Summary:
1. Boris Cherny, creator of Claude Code at Anthropic, has shared his revolutionary coding workflow that allows a single human to operate with the output capacity of a small engineering department.
2. Cherny’s approach involves running multiple AI agents simultaneously, using the slowest but smartest model, and maintaining a shared file to improve AI learning.

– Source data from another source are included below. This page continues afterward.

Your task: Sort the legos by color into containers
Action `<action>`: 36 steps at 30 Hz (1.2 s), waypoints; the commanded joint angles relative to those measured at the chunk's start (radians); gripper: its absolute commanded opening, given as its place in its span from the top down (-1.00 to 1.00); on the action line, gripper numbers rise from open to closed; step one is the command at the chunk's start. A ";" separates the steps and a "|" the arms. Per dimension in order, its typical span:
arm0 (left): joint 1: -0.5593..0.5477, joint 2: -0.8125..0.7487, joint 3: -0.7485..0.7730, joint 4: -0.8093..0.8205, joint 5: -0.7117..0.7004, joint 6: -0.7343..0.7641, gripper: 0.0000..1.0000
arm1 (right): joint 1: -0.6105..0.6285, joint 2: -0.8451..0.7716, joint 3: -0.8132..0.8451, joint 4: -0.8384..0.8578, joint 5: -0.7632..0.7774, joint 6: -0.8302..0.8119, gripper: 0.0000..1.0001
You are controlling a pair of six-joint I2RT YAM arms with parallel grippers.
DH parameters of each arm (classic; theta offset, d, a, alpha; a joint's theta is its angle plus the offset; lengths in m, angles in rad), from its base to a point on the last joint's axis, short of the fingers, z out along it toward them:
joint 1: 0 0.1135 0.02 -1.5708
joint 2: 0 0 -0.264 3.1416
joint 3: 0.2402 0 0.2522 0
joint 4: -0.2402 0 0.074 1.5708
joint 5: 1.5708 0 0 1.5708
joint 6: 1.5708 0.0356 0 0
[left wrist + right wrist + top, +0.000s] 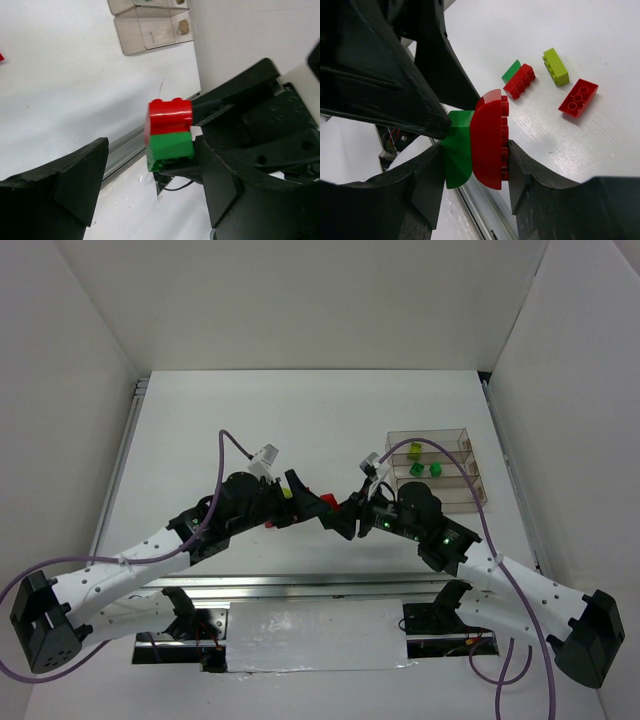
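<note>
Fingers of the matte black left gripper [300,498] stand apart, one tip touching a smooth dark green plastic brick [457,150] well left of the clear, rectangular, three-compartment plastic tray block [478,485]. A glossy red round-topped studded brick [490,135] is joined to the green one. The right gripper [475,162] is clamped on the pair, nearer the block but still left of it. Inside the block, a yellow-green brick [412,450] lies in the far compartment and two bright green bricks [417,470] in the middle one.
</note>
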 commanded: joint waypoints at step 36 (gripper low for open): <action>0.011 -0.126 -0.066 0.212 0.229 0.384 1.00 | -0.293 -0.140 0.053 -0.086 -0.581 -0.050 -0.99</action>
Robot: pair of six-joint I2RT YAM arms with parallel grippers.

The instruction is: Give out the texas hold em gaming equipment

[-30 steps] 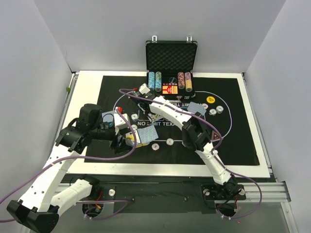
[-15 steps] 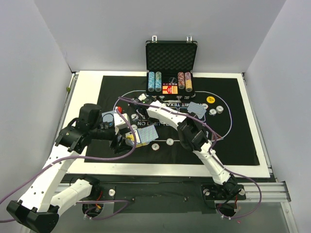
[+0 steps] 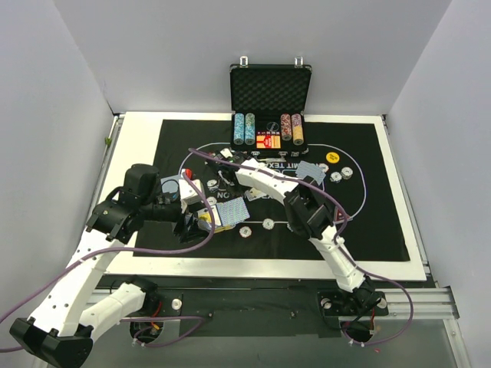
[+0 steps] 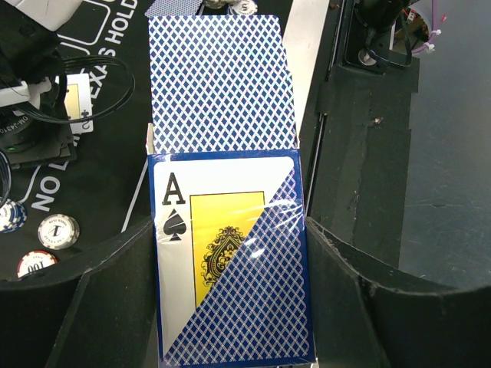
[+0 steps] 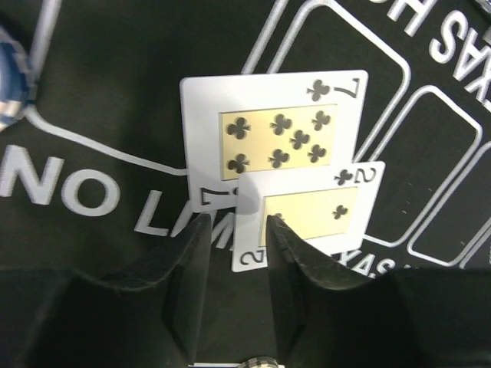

3. His automation of repetitive tasks, use of slash commands, and emphasis on verification loops signal a new era in software development where AI is not just an assistant but a workforce.
Article:
When Boris Cherny, the mastermind behind Claude Code at Anthropic, speaks about coding, Silicon Valley takes notes. His recent thread on X has sent shockwaves through the engineering community, sparking a discussion on the future of software development. Cherny’s innovative workflow challenges traditional coding methods, offering a glimpse into a new era where AI transforms from an assistant into a powerful workforce.
One of the key aspects of Cherny’s workflow is his ability to run multiple AI agents simultaneously, effectively turning coding into a real-time strategy game. By managing five Claudes in parallel in his terminal, Cherny maximizes productivity and efficiency, allowing for seamless orchestration of tasks. This approach aligns with Anthropic’s strategy of doing more with less, emphasizing superior orchestration over trillion-dollar infrastructure build-outs.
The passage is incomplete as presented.